BEGIN Dataset

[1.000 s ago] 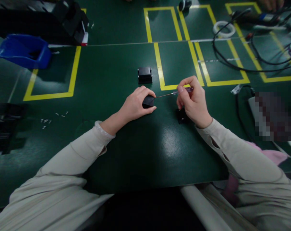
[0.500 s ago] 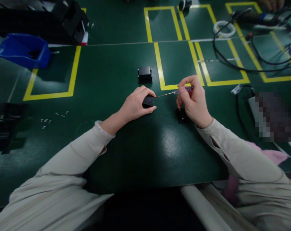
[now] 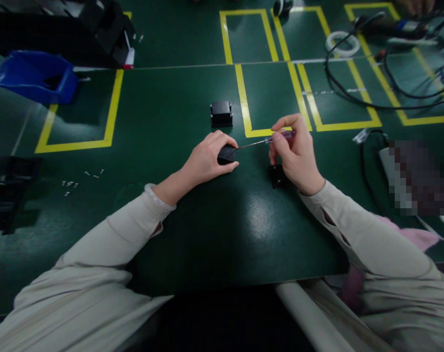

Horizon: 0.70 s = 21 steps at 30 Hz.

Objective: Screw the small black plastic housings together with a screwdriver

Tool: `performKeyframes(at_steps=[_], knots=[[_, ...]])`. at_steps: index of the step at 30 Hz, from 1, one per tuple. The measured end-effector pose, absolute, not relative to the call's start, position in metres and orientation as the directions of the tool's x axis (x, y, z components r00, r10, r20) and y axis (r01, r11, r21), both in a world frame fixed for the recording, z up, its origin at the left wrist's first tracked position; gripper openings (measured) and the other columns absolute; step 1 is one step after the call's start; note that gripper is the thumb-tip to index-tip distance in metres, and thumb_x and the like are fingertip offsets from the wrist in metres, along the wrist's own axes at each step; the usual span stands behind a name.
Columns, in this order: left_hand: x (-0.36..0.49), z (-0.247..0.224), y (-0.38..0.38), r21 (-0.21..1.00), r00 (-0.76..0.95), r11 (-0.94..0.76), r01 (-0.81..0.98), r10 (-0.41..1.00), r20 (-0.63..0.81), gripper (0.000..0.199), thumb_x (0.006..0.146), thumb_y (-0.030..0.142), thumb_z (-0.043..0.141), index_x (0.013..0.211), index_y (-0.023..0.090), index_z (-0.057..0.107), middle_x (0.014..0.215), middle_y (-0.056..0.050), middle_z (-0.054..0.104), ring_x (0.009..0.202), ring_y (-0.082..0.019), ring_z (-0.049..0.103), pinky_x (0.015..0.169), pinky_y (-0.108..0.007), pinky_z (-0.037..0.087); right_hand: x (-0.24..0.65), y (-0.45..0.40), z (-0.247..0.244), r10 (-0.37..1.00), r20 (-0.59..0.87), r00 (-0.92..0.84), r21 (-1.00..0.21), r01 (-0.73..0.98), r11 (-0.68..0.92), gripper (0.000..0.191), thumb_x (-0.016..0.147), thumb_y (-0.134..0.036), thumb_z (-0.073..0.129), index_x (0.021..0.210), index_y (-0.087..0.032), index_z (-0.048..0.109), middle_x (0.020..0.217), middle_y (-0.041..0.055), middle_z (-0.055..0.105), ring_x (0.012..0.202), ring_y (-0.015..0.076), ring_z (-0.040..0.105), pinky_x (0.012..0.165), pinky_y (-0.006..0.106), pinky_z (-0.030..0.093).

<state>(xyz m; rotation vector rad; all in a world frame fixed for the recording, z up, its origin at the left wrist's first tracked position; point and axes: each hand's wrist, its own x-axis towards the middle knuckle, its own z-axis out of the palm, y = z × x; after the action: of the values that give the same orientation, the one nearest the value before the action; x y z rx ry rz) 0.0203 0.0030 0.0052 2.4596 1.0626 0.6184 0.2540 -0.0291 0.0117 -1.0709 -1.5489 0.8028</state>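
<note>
Spreading across most of the view, a dark green table (image 3: 192,234) carries pale glare near the middle and a thin seam running crosswise farther back. Yellow tape (image 3: 77,144) marks out boxes on it, one at the left and several from the centre to the far right. Over the table's middle, the left hand (image 3: 205,159) is clamped on a black block (image 3: 226,155), thumb and fingers on opposite sides. The right hand (image 3: 295,156) is closed around the handle of a thin screwdriver (image 3: 256,143), whose tip meets the block's right side. A small black part (image 3: 277,177) lies just beneath the right hand, partly covered by it; another black block (image 3: 221,114) sits beyond the left hand. Toward the left, small screws (image 3: 70,184) lie scattered, with a blue bin (image 3: 31,73) farther back, beside dark equipment (image 3: 53,34). At far right, a white ring (image 3: 339,35) and a looping black cable (image 3: 370,106) rest over the tape, and another person's hand (image 3: 416,7) shows, blurred, at the top edge.
</note>
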Motion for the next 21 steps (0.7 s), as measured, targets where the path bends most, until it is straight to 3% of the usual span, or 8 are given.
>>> performKeyframes(at_steps=[8,16,21], knots=[[0.0202,0.0042,0.0033,0.505,0.615,-0.642,0.576,0.748,0.250,0.030,0.086,0.033,0.070,0.109,0.016,0.062,0.110,-0.007,0.064,0.105,-0.024,0.059,0.093,-0.036,0.046,0.2547,-0.0293,0.0106,0.929,0.365,-0.066,-0.895,0.249,0.369,0.029,0.099,-0.053,0.054,0.091,-0.025,0.050,0.051,-0.0090,0.039,0.037,0.0050,0.042,0.038,0.025,0.027],[0.0198,0.0036,0.0035,0.504,0.616,-0.646,0.574,0.746,0.255,0.030,0.086,0.032,0.070,0.109,0.017,0.062,0.111,-0.007,0.064,0.105,-0.024,0.059,0.093,-0.036,0.046,0.2538,-0.0285,0.0112,0.915,0.398,-0.072,-0.892,0.202,0.404,0.025,0.098,-0.049,0.058,0.095,-0.025,0.050,0.055,-0.0080,0.047,0.041,0.0062,0.047,0.040,0.025,0.033],[0.0198,0.0046,0.0032,0.498,0.619,-0.653,0.571,0.741,0.261,0.030,0.086,0.031,0.070,0.110,0.015,0.063,0.110,-0.008,0.064,0.105,-0.024,0.060,0.092,-0.036,0.047,0.2542,-0.0288,0.0114,0.925,0.374,-0.068,-0.897,0.225,0.380,0.028,0.099,-0.050,0.055,0.088,-0.025,0.050,0.050,-0.0087,0.038,0.037,0.0055,0.043,0.036,0.025,0.029]])
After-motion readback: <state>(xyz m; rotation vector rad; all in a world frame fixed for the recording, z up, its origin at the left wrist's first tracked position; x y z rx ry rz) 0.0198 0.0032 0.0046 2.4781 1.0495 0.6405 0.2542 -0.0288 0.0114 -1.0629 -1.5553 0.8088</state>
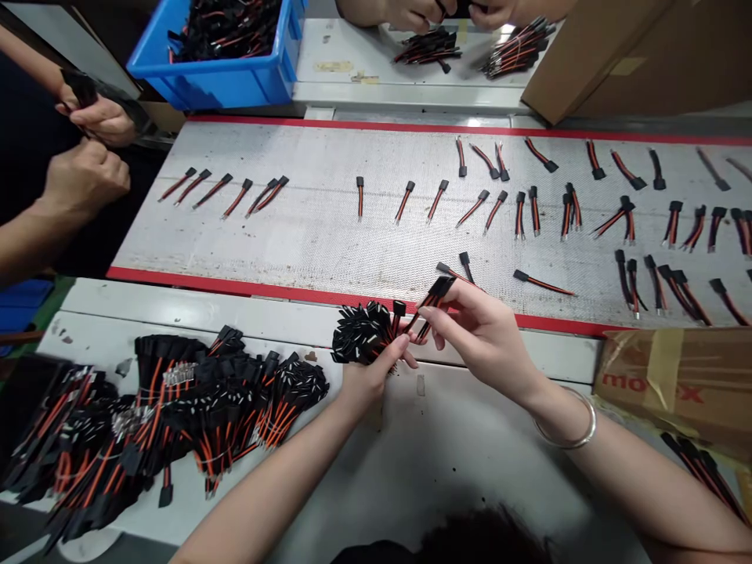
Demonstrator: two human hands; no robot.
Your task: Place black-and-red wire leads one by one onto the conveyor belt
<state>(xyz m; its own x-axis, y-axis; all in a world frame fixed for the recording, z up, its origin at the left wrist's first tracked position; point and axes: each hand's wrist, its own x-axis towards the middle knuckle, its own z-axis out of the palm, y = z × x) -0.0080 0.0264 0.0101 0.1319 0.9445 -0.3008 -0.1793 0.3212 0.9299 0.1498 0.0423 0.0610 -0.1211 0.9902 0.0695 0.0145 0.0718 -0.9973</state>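
Observation:
My left hand [376, 368] is closed around a thick bundle of short red-and-black cables [363, 333], whose black connector ends fan out to the left. Just to its right, my right hand [485, 329] pinches a few more cables [438, 291] of the same kind, black ends up. The two hands nearly meet at the near red edge of the belt. Loose cables [544, 282] lie on the belt beyond my right hand. Several tied bundles [220, 423] are heaped on the white table to the left of my left forearm.
A mesh conveyor belt [317, 235] with scattered cables crosses in front. Behind it stand a blue bin [229, 82] full of cables and a cardboard box [593, 63]. Another box [675, 384] is at right. Co-workers' hands [88, 172] show at left and at the top.

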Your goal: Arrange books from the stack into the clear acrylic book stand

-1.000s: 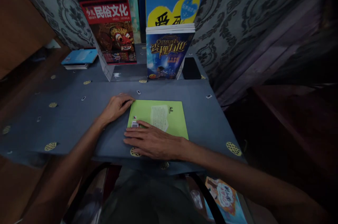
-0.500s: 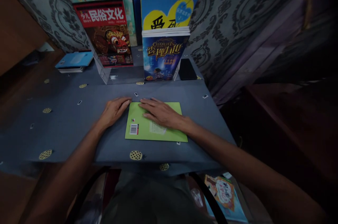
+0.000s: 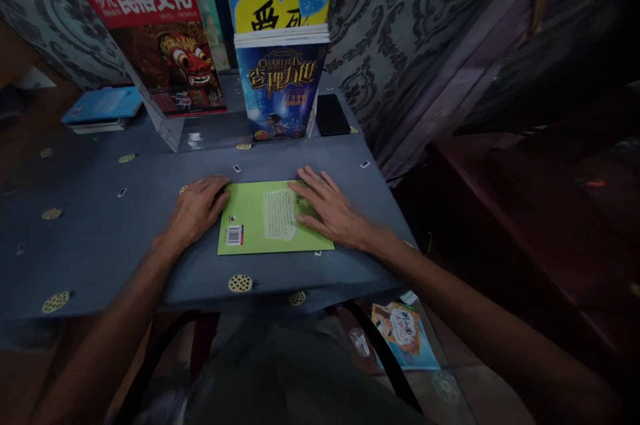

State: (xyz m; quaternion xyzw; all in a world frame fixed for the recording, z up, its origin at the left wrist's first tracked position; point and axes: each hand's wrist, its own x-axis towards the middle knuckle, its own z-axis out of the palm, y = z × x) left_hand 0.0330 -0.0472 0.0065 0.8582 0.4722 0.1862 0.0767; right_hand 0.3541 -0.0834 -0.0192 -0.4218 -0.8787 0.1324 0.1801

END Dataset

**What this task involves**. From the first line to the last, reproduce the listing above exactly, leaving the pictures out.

**Written solution**.
[1.000 s ago] 
[0.500 s ago] 
[now] 

Horizon: 0.70 s = 21 steps at 30 Hz.

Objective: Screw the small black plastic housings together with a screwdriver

Tool: `performKeyframes(at_steps=[_], knots=[[_, ...]])`. at_steps: index of the step at 30 Hz, from 1, one per tuple. The measured end-effector pose, absolute, not relative to the call's start, position in metres and orientation as the directions of the tool's x axis (x, y, z components r00, r10, r20) and y axis (r01, r11, r21), both in a world frame fixed for the recording, z up, its origin at the left wrist's first tracked position; gripper openings (measured) and the other columns absolute; step 1 is one step after the call's start; note that gripper is the thumb-tip to index-tip distance in metres, and thumb_x and the like are fingertip offsets from the wrist in metres, along the wrist's own axes at each step; the usual span stands behind a name.
Columns, in this order: left_hand: x (-0.36..0.49), z (-0.247..0.224), y (-0.38..0.38), r21 (-0.21..1.00), r00 (-0.76..0.95), r11 (-0.94..0.76), r01 (-0.81..0.98), r10 (-0.41..1.00), r20 (-0.63..0.81), gripper (0.000..0.199), thumb_x (0.006..0.146), thumb_y (-0.030..0.142), thumb_z (-0.043..0.141), index_x (0.013..0.211), index_y (-0.023..0.090), index_z (-0.057..0.107), middle_x (0.014..0.215), middle_y (-0.056..0.050), middle_z (-0.054..0.104), ring_x (0.009..0.202), ring_y (-0.082..0.019), ring_z (-0.049..0.103), pinky_x (0.015..0.169), pinky_y (-0.108..0.007), pinky_z (-0.037..0.087); right_hand: x (-0.24..0.65), y (-0.45..0.40), z (-0.247..0.244), r10 (-0.37..1.00), r20 (-0.59..0.87), r00 (-0.92..0.84), r21 (-1.00..0.21), r01 (-0.73..0.98), r11 (-0.68..0.92), gripper (0.000..0.191), thumb_x (-0.016..0.147), thumb_y (-0.134..0.036), thumb_z (-0.073..0.129), index_x (0.021..0.210), index_y (-0.087..0.032), index_z (-0.048..0.109), middle_x (0.020..0.217), middle_y (-0.041..0.055), middle_z (-0.055..0.105), ring_x (0.012..0.202), ring_y (-0.015..0.076), ring_z (-0.040..0.105), pinky_x (0.012..0.165), pinky_y (-0.006..0.106), pinky_z (-0.030..0.093).

<state>(xyz m; rotation vector rad; all in a world frame fixed for the recording, z up, its origin at the left wrist's first tracked position; point and axes: each hand's wrist, its own x-axis towards the middle knuckle, its own z-axis out of the palm, y = z × x; after the action: of the values that give the same orientation, the one nearest the value before the action; x y z rx ry rz) 0.0203 0.0030 0.0052 2.4596 1.0626 0.6184 0.2540 -0.0291 0.0117 -1.0709 -1.5489 0.8028</state>
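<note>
Spreading across most of the view, a dark green table (image 3: 192,234) carries pale glare near the middle and a thin seam running crosswise farther back. Yellow tape (image 3: 77,144) marks out boxes on it, one at the left and several from the centre to the far right. Over the table's middle, the left hand (image 3: 205,159) is clamped on a black block (image 3: 226,155), thumb and fingers on opposite sides. The right hand (image 3: 295,156) is closed around the handle of a thin screwdriver (image 3: 256,143), whose tip meets the block's right side. A small black part (image 3: 277,177) lies just beneath the right hand, partly covered by it; another black block (image 3: 221,114) sits beyond the left hand. Toward the left, small screws (image 3: 70,184) lie scattered, with a blue bin (image 3: 31,73) farther back, beside dark equipment (image 3: 53,34). At far right, a white ring (image 3: 339,35) and a looping black cable (image 3: 370,106) rest over the tape, and another person's hand (image 3: 416,7) shows, blurred, at the top edge.
</note>
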Motion for the next 21 steps (0.7 s), as measured, targets where the path bends most, until it is straight to 3% of the usual span, or 8 are given.
>>> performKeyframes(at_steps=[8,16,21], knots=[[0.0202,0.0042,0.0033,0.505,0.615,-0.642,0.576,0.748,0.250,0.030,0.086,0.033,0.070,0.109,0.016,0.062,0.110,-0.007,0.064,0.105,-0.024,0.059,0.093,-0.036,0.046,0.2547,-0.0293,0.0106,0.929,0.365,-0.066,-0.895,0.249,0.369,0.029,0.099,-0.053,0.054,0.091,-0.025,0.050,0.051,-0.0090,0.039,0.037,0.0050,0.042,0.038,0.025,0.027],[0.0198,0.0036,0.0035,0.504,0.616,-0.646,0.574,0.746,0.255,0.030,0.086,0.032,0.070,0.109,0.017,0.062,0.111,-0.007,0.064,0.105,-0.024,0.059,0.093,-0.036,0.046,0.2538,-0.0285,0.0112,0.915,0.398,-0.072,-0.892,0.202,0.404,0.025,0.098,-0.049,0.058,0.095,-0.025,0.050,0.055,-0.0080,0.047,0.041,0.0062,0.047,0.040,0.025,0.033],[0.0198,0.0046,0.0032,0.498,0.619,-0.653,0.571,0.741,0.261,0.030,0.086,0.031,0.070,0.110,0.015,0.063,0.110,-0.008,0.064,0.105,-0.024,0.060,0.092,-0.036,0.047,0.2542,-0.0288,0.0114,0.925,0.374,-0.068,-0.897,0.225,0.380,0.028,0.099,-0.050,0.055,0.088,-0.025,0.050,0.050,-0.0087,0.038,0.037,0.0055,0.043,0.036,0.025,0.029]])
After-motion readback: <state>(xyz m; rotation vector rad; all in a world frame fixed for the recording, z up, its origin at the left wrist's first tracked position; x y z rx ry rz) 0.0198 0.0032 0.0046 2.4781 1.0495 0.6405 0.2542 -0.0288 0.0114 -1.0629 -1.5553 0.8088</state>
Demonstrator: two human hands; no robot.
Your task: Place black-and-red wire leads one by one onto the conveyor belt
<state>(xyz m; its own x-axis, y-axis; all in a world frame fixed for the recording, z up, its origin at the left wrist's first tracked position; point and axes: each hand's wrist, its own x-axis towards the middle knuckle, its own z-axis out of the palm, y = z × x) -0.0080 0.0264 0.0101 0.1319 0.9445 -0.3008 -0.1793 0.3212 0.9299 0.1498 0.0423 0.0610 -0.1211 0.9902 0.0695 0.0145 0.0718 -0.9973</state>
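Observation:
My left hand [376, 368] is closed around a thick bundle of short red-and-black cables [363, 333], whose black connector ends fan out to the left. Just to its right, my right hand [485, 329] pinches a few more cables [438, 291] of the same kind, black ends up. The two hands nearly meet at the near red edge of the belt. Loose cables [544, 282] lie on the belt beyond my right hand. Several tied bundles [220, 423] are heaped on the white table to the left of my left forearm.
A mesh conveyor belt [317, 235] with scattered cables crosses in front. Behind it stand a blue bin [229, 82] full of cables and a cardboard box [593, 63]. Another box [675, 384] is at right. Co-workers' hands [88, 172] show at left and at the top.
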
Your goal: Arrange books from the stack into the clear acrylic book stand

-1.000s: 
-0.500s: 
+0.000s: 

State: (xyz m; quaternion xyzw; all in a world frame fixed for the recording, z up, its origin at the left wrist's first tracked position; point and axes: each hand's wrist, its own x-axis towards the middle knuckle, its own z-axis out of the palm, y = z × x) left_hand 0.0330 -0.0472 0.0065 0.8582 0.4722 0.1862 0.0767; right_hand 0.3541 -0.0834 -0.0192 -0.4218 -0.8787 0.1324 0.1801

No additional work remains on the exercise.